From the records below, copy out exactly the lines from the one containing "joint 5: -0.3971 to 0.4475" to the one containing "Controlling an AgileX", both included. Add nothing else.

────────────────────

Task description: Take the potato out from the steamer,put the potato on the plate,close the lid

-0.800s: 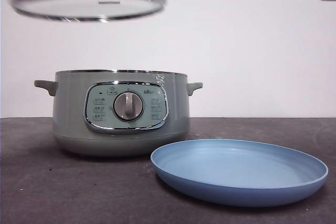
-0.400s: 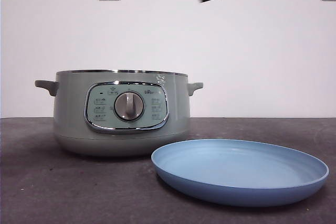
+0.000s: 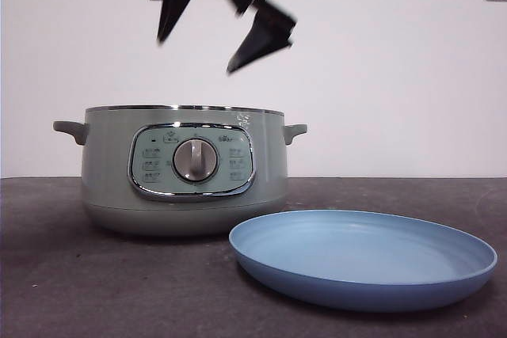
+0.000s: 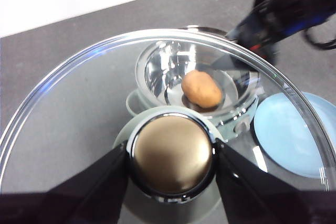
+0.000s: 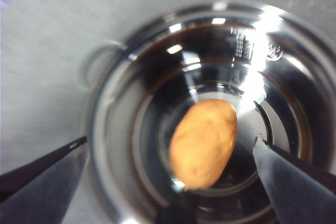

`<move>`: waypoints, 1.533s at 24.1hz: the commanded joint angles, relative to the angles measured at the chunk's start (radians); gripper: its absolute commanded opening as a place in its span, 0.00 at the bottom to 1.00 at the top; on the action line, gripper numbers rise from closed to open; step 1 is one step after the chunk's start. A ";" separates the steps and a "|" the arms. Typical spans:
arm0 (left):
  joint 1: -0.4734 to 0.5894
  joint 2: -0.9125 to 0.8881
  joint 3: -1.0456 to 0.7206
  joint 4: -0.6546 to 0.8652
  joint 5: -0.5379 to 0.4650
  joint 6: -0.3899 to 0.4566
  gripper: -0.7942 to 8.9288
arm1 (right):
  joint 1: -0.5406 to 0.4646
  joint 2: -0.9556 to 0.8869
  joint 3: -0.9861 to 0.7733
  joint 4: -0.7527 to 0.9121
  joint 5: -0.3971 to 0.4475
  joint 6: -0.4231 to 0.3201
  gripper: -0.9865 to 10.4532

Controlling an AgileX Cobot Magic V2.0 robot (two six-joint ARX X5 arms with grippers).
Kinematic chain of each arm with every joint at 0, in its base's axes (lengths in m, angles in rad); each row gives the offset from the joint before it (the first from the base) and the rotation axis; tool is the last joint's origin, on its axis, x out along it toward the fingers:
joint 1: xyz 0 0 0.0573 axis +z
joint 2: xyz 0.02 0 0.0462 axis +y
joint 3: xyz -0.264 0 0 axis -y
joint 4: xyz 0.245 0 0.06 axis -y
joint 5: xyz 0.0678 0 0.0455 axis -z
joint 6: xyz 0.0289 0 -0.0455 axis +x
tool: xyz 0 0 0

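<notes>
The sage-green steamer [image 3: 182, 168] stands uncovered on the dark table. The orange-brown potato [image 5: 203, 142] lies in its shiny bowl and also shows through the glass as the potato [image 4: 201, 88]. My right gripper [image 3: 196, 55] hangs open above the pot, and in the right wrist view this gripper [image 5: 170, 140] has a jaw on either side of the potato, well above it. My left gripper [image 4: 171, 148] is shut on the knob of the glass lid [image 4: 79, 114], held high over the table and out of the front view. The light-blue plate [image 3: 364, 259] lies empty in front of the pot, to its right.
A white wall with two sockets rises behind the table. The steamer's side handles [image 3: 70, 130] stick out left and right. The right arm [image 4: 283, 9] shows in the left wrist view over the pot.
The lid, held at the top left one second ago, has gone up out of the front view. The right gripper came in from the top right and now hangs open over the steamer.
</notes>
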 commanded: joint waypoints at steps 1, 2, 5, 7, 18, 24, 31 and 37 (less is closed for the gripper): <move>0.003 -0.011 0.005 0.021 -0.002 -0.009 0.07 | 0.013 0.063 0.013 0.013 0.047 -0.016 0.63; 0.003 -0.011 0.005 0.017 -0.002 -0.009 0.07 | 0.015 0.079 0.013 0.020 0.063 -0.018 0.63; 0.003 -0.010 0.005 0.017 -0.002 -0.009 0.07 | 0.018 0.124 0.013 0.035 0.089 -0.018 0.63; 0.003 -0.010 0.005 0.016 -0.002 -0.009 0.07 | 0.018 0.148 0.013 0.043 0.097 -0.018 0.60; 0.002 -0.010 0.005 0.016 0.000 -0.008 0.07 | 0.023 0.224 0.013 0.102 0.117 -0.024 0.61; 0.002 -0.010 0.005 0.016 0.001 -0.007 0.07 | 0.027 0.254 0.013 0.103 0.143 -0.025 0.53; 0.002 -0.010 0.005 0.016 0.001 -0.005 0.07 | 0.028 0.253 0.013 0.096 0.143 -0.026 0.08; 0.002 -0.010 0.005 0.017 0.002 -0.001 0.07 | 0.028 0.145 0.014 0.086 0.144 -0.037 0.08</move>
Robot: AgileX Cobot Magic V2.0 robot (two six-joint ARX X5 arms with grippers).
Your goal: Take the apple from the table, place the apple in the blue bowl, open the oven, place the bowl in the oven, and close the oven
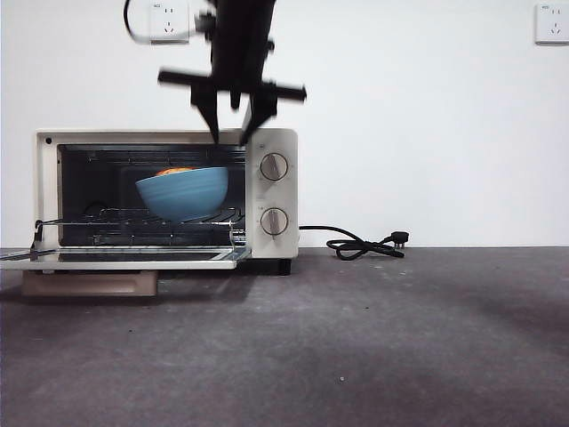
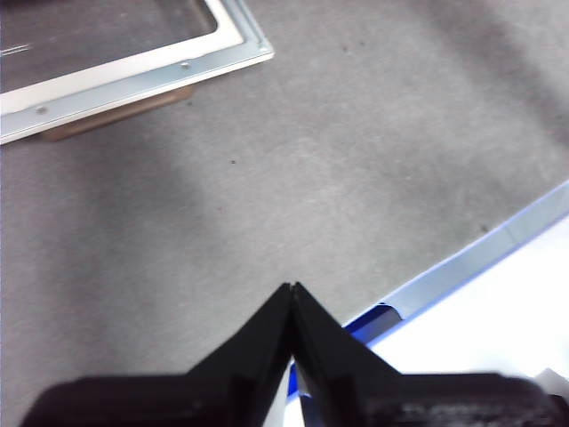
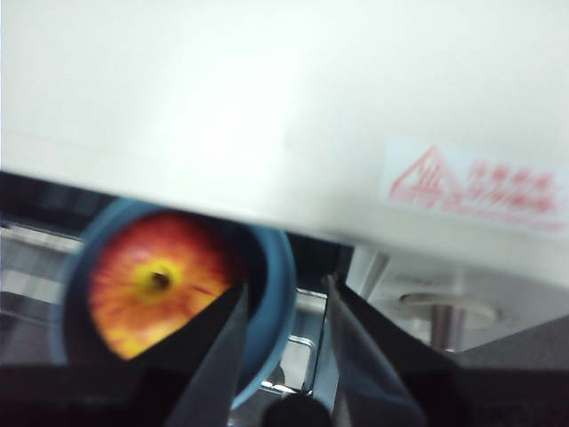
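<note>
atop oven (image 3: 267,133), red warning label (image 3: 476,187), text blurred; right claw (image 1: 229,138) released.

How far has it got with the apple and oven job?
Mostly done: the apple sits in the blue bowl, on the rack inside the oven. The right claw, open, hangs by the oven's top. Left: shutting the door, which lies open.

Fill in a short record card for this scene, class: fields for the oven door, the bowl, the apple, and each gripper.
oven door: oven open, door folded down flat
bowl: blue bowl on the rack inside the oven
apple: apple inside the bowl
right gripper: right gripper open, above the oven's front, empty
left gripper: left gripper shut, empty, over the table
</note>
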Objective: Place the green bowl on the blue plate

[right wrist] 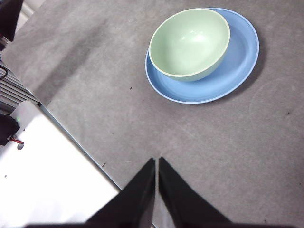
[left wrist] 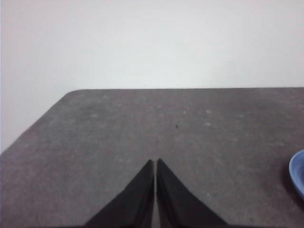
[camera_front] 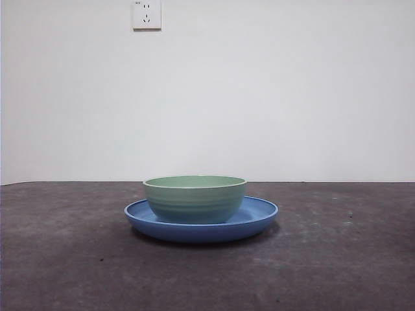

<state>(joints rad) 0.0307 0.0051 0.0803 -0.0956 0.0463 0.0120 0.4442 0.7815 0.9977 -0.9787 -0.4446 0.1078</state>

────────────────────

▶ [EXERCISE OUTPUT]
  joint 5: -0.3971 to 0.4475
  joint 6: -0.4231 to 0.3201
  gripper: -0.9865 to 10.4532

Controlling an AgileX Cobot Magic V2.0 robot (two six-joint ARX X5 arms with grippers).

The answer given is complete as it stands.